Maledetta Musica

Di tutte le arti, oggi la musica mi pare tra le più sfortunate – forse proprio quella messa peggio. E non mi riferisco alla qualità della produzione nel 2012 (certa bella, altra meno, come sempre) ma al suo destino d’uso rispetto alle altre arti. In parte questo destino è dovuto alla potenza del suono – che rimane un’esperienza forte e misteriosa – e alla sua capacità di innestarsi nella realtà come nessun’altra arte. Chiunque abbia mai fatto una passeggiata col walkman (o un viaggio in auto con la musica) sa esattamente di cosa parlo: suono e visione si amalgamano nella stessa emozione, e ci si ritrova in una sorta di realtà aumentata. Nessuna delle altre arti ha la capacità di portarci così altrove; perfino i quadri più sublimi della storia hanno un elemento essenziale che invece è assente nella musica: la cornice. A differenza del teatro non c’è quella sorta di patto che ci impone di ignorare che la scena è di cartone, o che Amleto è sovrappeso; la musica non richiede nessuna negoziazione con lo spettatore. E, dall’invenzione della registrazione, può coglierlo ovunque, anche di sorpresa (operazione molto più ardua per un quadro, un film o una poesia). Nessuna arte come la musica influenza il nostro umore. Nessuna arte come la musica innesca il movimento del nostro corpo, nei casi migliori in modo incontrollabile e terapeutico. Nessuna arte come la musica interagisce col nòcciolo profondo del nostro essere umani.

Cose meravigliose, che però oggi sono anche la principale dannazione della musica – non solo ormai onnipresente, ma utilizzata come riempitivo, come antidoto all’Horror Vacui. Quando lavoravo alla radio negli anni ’80 feci una piccola battaglia per abolire il concetto di “stacco musicale”, mortificante per la musica ridotta a fare da boa tra una parlata e l’altra. La risposta fu adeguata: si introdusse musica di sottofondo alle chiacchiere. Quale musica? Qualsiasi, tanto sta sotto. Oggi sappiamo che la musica sta sotto a tutto: entrare in un supermercato è diventata un’esperienza sonora – frequentemente orribile. Di più: nei negozi la musica è pensata per sedurre i clienti e integrare il “mood” dei prodotti: mobili di legno? Marimbe a go go. Soprammobili giapponesi? Pianismo sparpagliato. Spesso poi la musica non fa solo da riempitivo, ma viene utilizzata direttamente per scopi a volte abietti e immondi. Una volta il massimo della perversione pubblicitaria era di inventare dei semplici motivetti, jingle che si incastravano nella testa dei potenziali clienti (o dei loro ignari figli) generando motivazione all’acquisto. Poi si è capito che era assai più efficace (e efferato) utilizzare della musica pre-esistente, possibilmente nota (ma non famosissima), con un suo carattere preciso, i pubblicitari direbbero “un immaginario”, che si estendeva anche al prodotto reclamizzato. Ricordo una campagna per dei jeans con Mannish Boy di Muddy Waters; la sua voce antica, poderosa e piena di significato che prestava la sua magnificenza a dei pantaloni del cazzo, per essere poi brutalmente sfumata dopo 30 secondi.

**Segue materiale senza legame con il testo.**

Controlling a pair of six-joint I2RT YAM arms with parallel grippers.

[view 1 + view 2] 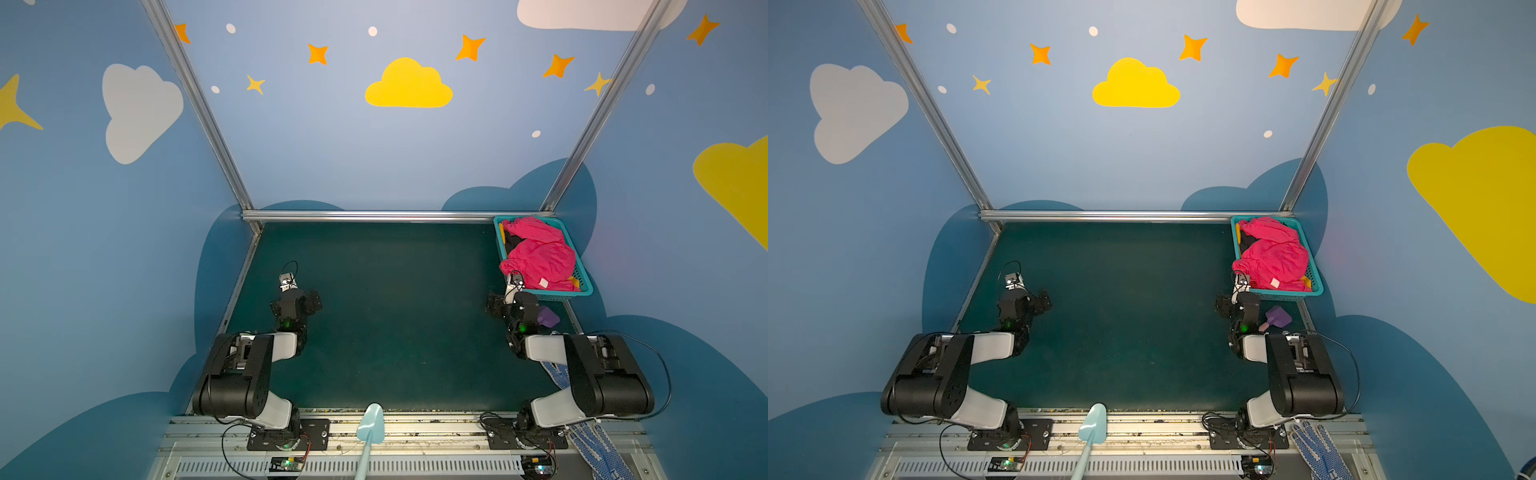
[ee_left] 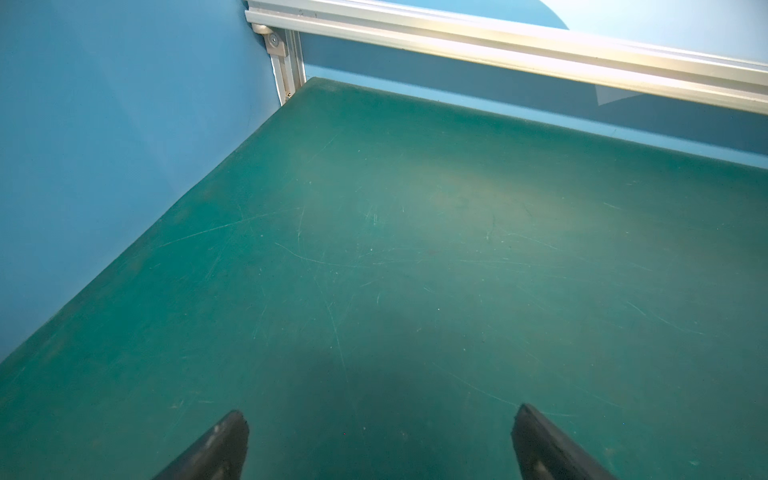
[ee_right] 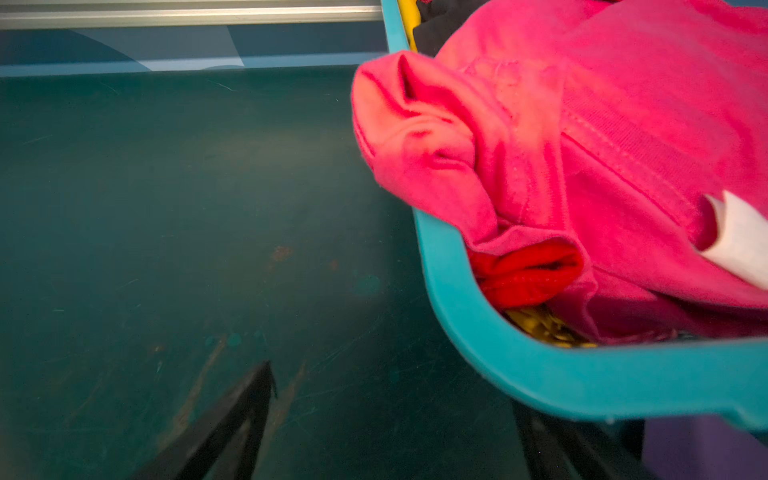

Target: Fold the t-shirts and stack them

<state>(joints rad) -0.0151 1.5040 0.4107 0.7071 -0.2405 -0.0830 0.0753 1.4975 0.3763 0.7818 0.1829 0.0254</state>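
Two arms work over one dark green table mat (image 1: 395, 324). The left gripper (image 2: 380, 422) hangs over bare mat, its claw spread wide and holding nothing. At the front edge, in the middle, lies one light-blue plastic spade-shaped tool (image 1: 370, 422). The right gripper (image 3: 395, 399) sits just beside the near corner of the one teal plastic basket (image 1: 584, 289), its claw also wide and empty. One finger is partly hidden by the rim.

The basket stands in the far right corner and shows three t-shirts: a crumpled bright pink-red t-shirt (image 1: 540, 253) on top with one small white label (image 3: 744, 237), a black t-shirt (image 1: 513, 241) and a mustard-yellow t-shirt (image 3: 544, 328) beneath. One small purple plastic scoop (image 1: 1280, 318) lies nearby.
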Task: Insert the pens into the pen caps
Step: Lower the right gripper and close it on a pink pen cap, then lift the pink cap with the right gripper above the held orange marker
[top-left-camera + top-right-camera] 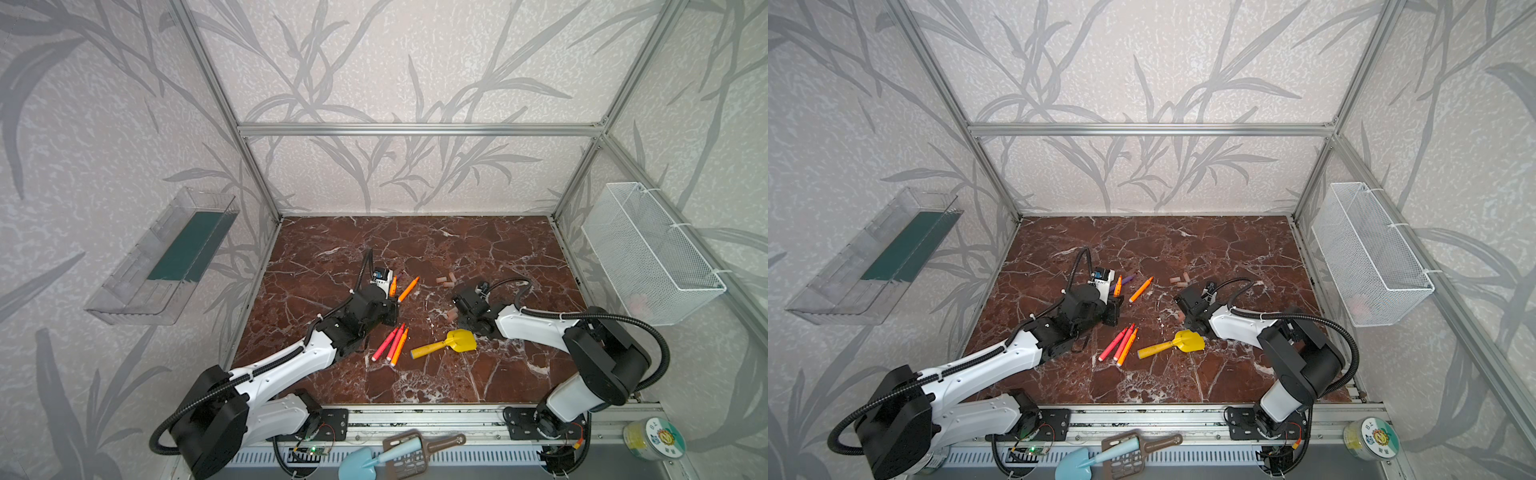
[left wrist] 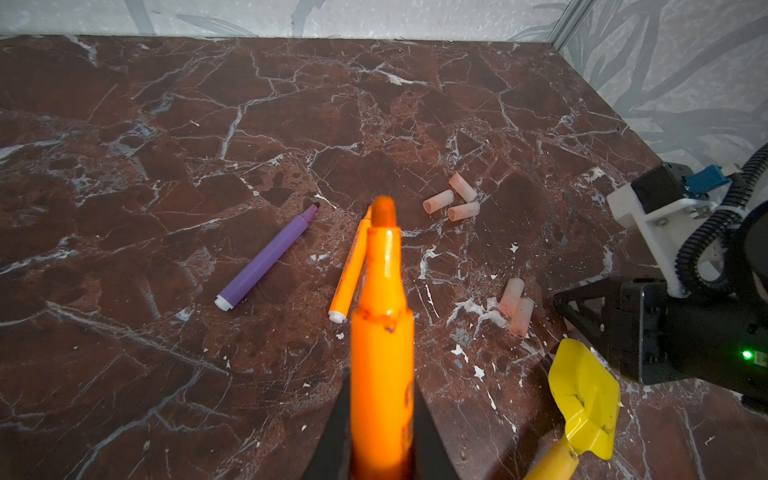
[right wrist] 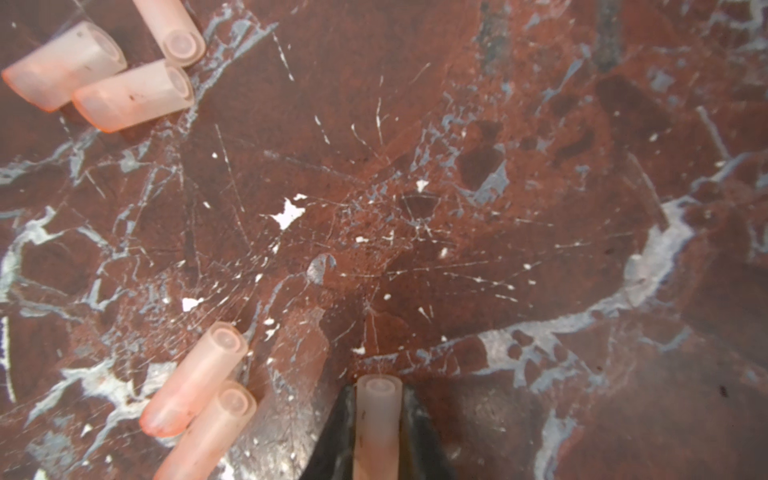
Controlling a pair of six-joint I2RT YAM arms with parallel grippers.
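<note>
- Dark red marble with white veins covers the bench point(image 1: 478, 249). Just above it, left of the middle, the left pincer point(image 2: 381, 386) is clamped on the barrel of an orange pen point(image 2: 382, 332), whose uncapped tip points away from the wrist.
- To the right, the right pincer point(image 3: 378, 399) is pinching a pale pink cap point(image 3: 378, 424) close above the marble. The cap's open mouth sticks out past the fingertips. I cannot tell whether it touches the surface.
- Right beside that cap, a pair of caps point(image 3: 195, 378) lies flat on the bench, side by side and touching.
- Farther toward the back wall, a cluster of three caps point(image 2: 438, 201) lies loose, the pieces close together.
- A second orange pen point(image 2: 351, 270) lies flat between the two arms, just beyond the gripped one, with its white end toward the front.
- A purple pen point(image 2: 266, 259) lies near it, uncapped, with its dark tip toward the back wall. In a top view it peeks out just behind the left wrist point(image 1: 1127, 277).
- Nearer the front edge, a bundle of three pens point(image 1: 395, 343) lies flat and touching: two pinkish-red and one orange.
- A yellow toy shovel point(image 1: 449, 345) lies just right of the bundle, with its handle toward the pens and its blade by the right arm.
- A white wire basket point(image 1: 652, 249) hangs on the right wall, and a clear tray point(image 1: 162, 257) hangs on the left wall.
- In front of the bench, on the metal rail, lie a pale blue shovel point(image 1: 361, 465) and a round tin point(image 1: 656, 436).
</note>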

Ecco la maledizione della musica, unica arte alla quale si può fare questo. Solo la pittura ha avuto un destino simile. Però un quadro da pizzeria è spesso pensato per essere tale, e un Bacon non funzionerebbe altrettanto bene. La musica invece è perfetta, vittima della sua sublime capacità di riempire il vuoto, entrarci dentro e farci qualcosa: il suo bello, e oggi purtroppo anche il suo brutto.